What Was In The Bipartisan Immigration Bill That Almost Passed 4 Years Ago? And Why Does It Matter?
The Border Security, Economic Opportunity, and Immigration Modernization Act Passed 68–32 In The Senate, Then Republicans Never Allowed It To Be Voted On In The House
We were reminded of this by President Trump when he went around this weekend making excuses for separating children from their parents at the border by saying Obama did it too.
Now, we’re pretty sure Obama never also fired tear gas at families seeking asylum — as U.S. Customs and Border Protection officers did near San Diego this past weekend — but Trump’s been making excuses for that too, saying:
“the tear gas is a very minor form of the tear gas itself…it’s very safe…”
Against this backdrop, a few things to keep in mind:
- The Obama Administration didn’t make family separation its official first-line policy, with a stated aim of deterrence.

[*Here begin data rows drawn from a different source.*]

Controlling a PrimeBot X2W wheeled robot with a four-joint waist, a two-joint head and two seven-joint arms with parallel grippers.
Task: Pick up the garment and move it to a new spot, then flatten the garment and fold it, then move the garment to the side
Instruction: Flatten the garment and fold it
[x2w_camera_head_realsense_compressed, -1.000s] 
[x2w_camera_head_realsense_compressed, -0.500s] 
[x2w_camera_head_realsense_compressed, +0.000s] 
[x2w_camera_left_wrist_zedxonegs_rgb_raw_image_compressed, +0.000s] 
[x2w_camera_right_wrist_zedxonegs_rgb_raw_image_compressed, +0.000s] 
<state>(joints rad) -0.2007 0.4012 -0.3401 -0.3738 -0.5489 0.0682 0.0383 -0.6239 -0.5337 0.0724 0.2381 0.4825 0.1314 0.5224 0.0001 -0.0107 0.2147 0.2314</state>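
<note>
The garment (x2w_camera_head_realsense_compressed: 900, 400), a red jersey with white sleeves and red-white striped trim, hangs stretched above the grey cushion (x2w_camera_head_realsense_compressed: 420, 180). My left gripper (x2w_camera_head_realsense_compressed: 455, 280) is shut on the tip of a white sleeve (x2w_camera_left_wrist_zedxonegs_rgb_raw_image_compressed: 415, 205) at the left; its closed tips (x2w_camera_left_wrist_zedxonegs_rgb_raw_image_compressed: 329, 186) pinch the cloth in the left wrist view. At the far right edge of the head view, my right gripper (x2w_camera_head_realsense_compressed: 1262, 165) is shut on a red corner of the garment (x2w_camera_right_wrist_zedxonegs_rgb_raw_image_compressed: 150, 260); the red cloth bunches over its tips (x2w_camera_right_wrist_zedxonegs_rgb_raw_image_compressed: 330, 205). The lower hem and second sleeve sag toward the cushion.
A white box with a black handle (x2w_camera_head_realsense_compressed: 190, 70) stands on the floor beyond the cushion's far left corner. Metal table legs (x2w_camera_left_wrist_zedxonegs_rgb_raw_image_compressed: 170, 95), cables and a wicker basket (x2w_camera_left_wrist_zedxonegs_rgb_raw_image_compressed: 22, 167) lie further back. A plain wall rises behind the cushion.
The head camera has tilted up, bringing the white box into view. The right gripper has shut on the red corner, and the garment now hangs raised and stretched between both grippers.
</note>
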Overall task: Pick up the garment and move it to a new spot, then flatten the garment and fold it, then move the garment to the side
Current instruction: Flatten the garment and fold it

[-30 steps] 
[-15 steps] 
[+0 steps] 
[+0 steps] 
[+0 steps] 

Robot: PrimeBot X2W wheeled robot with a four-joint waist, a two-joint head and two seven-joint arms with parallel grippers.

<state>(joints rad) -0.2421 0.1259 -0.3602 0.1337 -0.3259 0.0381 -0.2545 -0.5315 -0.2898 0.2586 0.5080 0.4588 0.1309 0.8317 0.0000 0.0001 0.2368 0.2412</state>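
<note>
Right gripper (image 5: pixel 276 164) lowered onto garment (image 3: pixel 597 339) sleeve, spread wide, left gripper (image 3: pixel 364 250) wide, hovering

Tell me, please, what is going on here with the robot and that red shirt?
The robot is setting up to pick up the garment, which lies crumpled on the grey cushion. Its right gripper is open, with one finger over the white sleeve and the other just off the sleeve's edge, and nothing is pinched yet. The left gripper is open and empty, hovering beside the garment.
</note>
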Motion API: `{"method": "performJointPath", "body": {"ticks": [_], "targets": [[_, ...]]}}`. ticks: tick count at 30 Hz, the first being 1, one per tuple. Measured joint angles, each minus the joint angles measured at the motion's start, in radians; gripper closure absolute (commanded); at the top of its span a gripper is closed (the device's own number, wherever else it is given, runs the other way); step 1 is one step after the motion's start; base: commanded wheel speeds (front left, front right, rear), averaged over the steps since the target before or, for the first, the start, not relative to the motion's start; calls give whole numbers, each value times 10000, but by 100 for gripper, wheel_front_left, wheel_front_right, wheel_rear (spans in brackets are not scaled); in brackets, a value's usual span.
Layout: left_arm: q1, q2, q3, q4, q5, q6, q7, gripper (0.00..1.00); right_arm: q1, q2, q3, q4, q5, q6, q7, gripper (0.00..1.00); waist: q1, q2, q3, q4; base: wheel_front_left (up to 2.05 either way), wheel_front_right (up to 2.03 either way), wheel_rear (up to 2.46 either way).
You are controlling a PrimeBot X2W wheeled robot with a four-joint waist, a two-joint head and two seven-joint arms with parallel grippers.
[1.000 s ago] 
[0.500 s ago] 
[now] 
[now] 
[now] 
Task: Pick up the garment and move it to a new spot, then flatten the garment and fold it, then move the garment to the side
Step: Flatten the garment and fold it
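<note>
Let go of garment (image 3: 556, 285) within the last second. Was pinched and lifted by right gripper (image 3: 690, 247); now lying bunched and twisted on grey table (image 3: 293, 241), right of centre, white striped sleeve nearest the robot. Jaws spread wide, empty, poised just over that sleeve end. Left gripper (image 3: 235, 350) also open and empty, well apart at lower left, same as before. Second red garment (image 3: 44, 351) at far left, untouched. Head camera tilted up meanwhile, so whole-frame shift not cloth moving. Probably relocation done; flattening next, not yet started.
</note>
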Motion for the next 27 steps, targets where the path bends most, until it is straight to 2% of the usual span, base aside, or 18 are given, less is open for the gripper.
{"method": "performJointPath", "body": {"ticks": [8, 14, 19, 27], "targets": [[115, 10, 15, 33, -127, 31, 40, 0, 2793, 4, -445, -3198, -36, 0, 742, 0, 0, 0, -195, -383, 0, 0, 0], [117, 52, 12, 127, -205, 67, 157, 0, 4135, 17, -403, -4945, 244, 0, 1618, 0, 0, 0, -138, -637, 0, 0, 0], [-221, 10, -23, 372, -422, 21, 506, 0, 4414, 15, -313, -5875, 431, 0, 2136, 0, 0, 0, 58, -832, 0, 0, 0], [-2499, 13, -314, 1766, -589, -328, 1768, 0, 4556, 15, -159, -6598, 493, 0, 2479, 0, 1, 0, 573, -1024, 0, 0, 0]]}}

- Even if Obama did exactly what Trump says he did (which he didn’t), why would Trump want to point to the actions of someone he’s repeatedly characterized as “a total disaster” to defend himself? And even if it was the case (which it wasn’t), it doesn’t make it right.
- And Obama had an answer in the form of that bipartisan bill that went flying through the Senate, controlled by Democrats at the time, but with plenty of Republican support. Then, House Speaker John Boehner refused to consider it in the Republican-controlled House, where it also likely would’ve passed. The problem? Partly just Republicans not seeing any short term advantages to handing Obama any big legislative wins. Also partly because of opposition from Tea Partiers. Their rhetoric foretold a lot of what we’d end up seeing in the 2016 elections. As a Brookings report summarized it at the time: anxiety about “Latino immigrants taking over ‘their’ country”. Anti-immigrant firebrand, Senator Jeff Sessions of Alabama, and his young communications director Stephen Miller, who’s now Trump’s senior policy advisor, played major roles in making sure the legislation died, which paved the way for an early liaison with Trump.
So what was that bill all about? What did it include?
- Funding for a 700-mile long border fence. Leading to “persistent surveillance of 100 percent of the border”. And $7.5-billion to pay for it. Not quite what Trump has in mind for his wall. And he wants $25-billion. But not that far off either. (Trump’s suggested he might refuse to sign any spending bill that comes up this year unless it contains full funding for his wall, but agreed to hold off on those threats of a government shutdown until after the Midterm Elections. So that battle is imminent now).
- An end to the visa lottery.
- Implementation of a merit points system so immigrants could be rated and ranked by “skills, employment history, and educational credentials”.
- Making what Trump calls “chain migration” or the law called “family-based immigration” a lot more difficult. That is, family members other than spouses wouldn’t have easily been able to join a recent legal immigrant.
- Hiring and assigning nearly 20,000 new federal agents to the Southern border.
- Protection of Dreamers (undocumented immigrants who accompanied their parents to the U.S. as children), and agriculture workers, and fast-tracking a path to citizenship for them.
- Implementation of E-Verify, so employers could check visa status of a prospective employee on a centralized database.
Sounds a lot like what Trump’s been pushing. Not quite…
Because the bill also:
- Would’ve provided a 13-year path to citizenship to undocumented workers already in the country.
- Would’ve expanded legal immigration. (Even though Trump says he’s pro-legal immigration, his administration has proposed cutting back on the number of people admitted each year, and is even looking into revoking status for some legal immigrants).
- Would’ve made it easier for asylum-seekers to enter the U.S. by allowing asylum officers to grant asylum, without requiring an asylum-seeker to get a judgment from an immigration court.
All those things are pretty far off from anything Trump’s discussing or proposing now.
The aim was to initially pay for most of the changes through increases in visa fees. After that, the Congressional Budget Office estimated though higher income tax and other revenues, the bill would:
“Reduce the federal budget deficit by approximately$1 trillion over 20 years, would boost the U.S. economy as whole without negatively affecting U.S. workers, and would greatly reduce future undocumented immigration”.
At the time, the Republican move to kill the bill was heralded as a major blunder for the Republican party. That same Brookings reported rather haughtily opined:
“If Republicans continue letting the Tea Party’s nativist politics lead its legislative agenda, it will lose an opportunity to help deliver comprehensive immigration reform to America. Given the demographic trends and popularity of this legislation, this failure could, in turn, cost Republicans the White House again in 2016 and cause them to lose even more seats in Congress than they did in 2012.”
And even the RNC had suggested:
“We must embrace and champion comprehensive immigration reform. If we do not, our party’s appeal will continue to shrink to its core constituencies only.”
Little did they know that 2 years later that fear of foreigners would help propel Donald Trump into the Presidency, with that “core constituency” turning out to be a lot bigger and a lot more energized than even Trump’s own party imagined.